Please write out the data exactly, line by line.
=-=-=-=-=
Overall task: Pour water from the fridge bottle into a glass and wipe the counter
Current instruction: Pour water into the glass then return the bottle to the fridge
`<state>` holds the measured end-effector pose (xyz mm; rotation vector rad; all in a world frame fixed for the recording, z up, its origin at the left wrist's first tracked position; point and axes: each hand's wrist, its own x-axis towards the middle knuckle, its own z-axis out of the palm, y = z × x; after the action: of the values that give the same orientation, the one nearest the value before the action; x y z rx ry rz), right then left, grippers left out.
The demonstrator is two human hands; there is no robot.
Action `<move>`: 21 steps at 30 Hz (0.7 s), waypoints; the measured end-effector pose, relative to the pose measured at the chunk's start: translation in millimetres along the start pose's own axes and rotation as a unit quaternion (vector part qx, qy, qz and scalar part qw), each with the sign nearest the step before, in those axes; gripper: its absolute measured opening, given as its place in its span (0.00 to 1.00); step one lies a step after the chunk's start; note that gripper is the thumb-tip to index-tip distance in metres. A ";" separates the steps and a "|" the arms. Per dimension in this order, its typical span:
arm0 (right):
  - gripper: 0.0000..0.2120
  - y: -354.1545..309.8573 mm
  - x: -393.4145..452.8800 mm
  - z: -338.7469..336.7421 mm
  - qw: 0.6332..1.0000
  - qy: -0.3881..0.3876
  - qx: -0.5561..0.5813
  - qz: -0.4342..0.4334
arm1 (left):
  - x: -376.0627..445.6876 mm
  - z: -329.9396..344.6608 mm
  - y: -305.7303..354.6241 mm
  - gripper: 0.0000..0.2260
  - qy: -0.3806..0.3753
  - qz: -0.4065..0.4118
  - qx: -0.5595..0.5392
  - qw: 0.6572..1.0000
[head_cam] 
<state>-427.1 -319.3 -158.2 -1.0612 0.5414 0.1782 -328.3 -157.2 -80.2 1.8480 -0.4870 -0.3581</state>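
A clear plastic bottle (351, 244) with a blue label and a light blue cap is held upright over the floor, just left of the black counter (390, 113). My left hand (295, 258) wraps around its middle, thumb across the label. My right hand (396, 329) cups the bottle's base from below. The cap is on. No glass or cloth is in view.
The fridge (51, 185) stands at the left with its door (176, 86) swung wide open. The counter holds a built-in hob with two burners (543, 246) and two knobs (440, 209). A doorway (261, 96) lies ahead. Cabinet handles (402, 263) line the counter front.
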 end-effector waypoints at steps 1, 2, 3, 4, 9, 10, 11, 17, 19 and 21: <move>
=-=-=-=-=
Worked solution
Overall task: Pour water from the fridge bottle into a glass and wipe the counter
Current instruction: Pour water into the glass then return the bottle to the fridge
`<state>` holds the measured end-effector pose (xyz mm; rotation vector rad; all in a world frame fixed for the recording, z up, its origin at the left wrist's first tracked position; point and axes: each hand's wrist, its own x-axis towards the middle knuckle, its own z-axis out of the palm, y = z × x; after the action: of the values that give the same orientation, the one nearest the value before the action; x y z rx ry rz), right then left, grippers left out.
The demonstrator is two human hands; there is no robot.
Action `<move>`: 21 steps at 30 Hz (0.7 s), waypoints; the measured end-effector pose, relative to the pose measured at the chunk's start: translation in millimetres along the start pose's own axes and rotation as a unit quaternion (vector part qx, qy, qz and scalar part qw), each with the sign nearest the step before, in those axes; gripper: its absolute measured opening, given as its place in its span (0.00 to 1.00); step one lies a step after the chunk's start; note that gripper is the thumb-tip to index-tip distance in metres. A ";" separates the steps and a "|" the arms. Per dimension in this order, its typical span:
arm0 (right):
  - gripper: 0.0000..0.2120
  - y: -354.1545..309.8573 mm
  - x: -393.4145..452.8800 mm
  - z: -338.7469..336.7421 mm
  - qw: 0.6332..1.0000
  - qy: -0.3881..0.3876
  - qx: -0.5561..0.5813
  - qz: -0.4342..0.4334
arm1 (left):
  - x: -376.0627..445.6876 mm
  - z: -329.9396..344.6608 mm
  - y: -305.7303..354.6241 mm
  - gripper: 0.0000..0.2260
  - qy: -0.3806..0.3753
  - qz: -0.4065..0.4118
  - qx: -0.5595..0.5392
  - qw: 0.6572..1.0000
[head_cam] 
<state>-427.1 -319.3 -158.2 -1.0612 0.5414 0.1782 -328.3 -157.2 -80.2 1.8480 -0.4870 -0.3581</state>
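A clear plastic bottle (351, 244) with a blue label and a light blue cap is held upright over the floor, just left of the black counter (390, 113). My left hand (295, 258) wraps around its middle, thumb across the label. My right hand (396, 329) cups the bottle's base from below. The cap is on. No glass or cloth is in view.
The fridge (51, 185) stands at the left with its door (176, 86) swung wide open. The counter holds a built-in hob with two burners (543, 246) and two knobs (440, 209). A doorway (261, 96) lies ahead. Cabinet handles (402, 263) line the counter front.
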 end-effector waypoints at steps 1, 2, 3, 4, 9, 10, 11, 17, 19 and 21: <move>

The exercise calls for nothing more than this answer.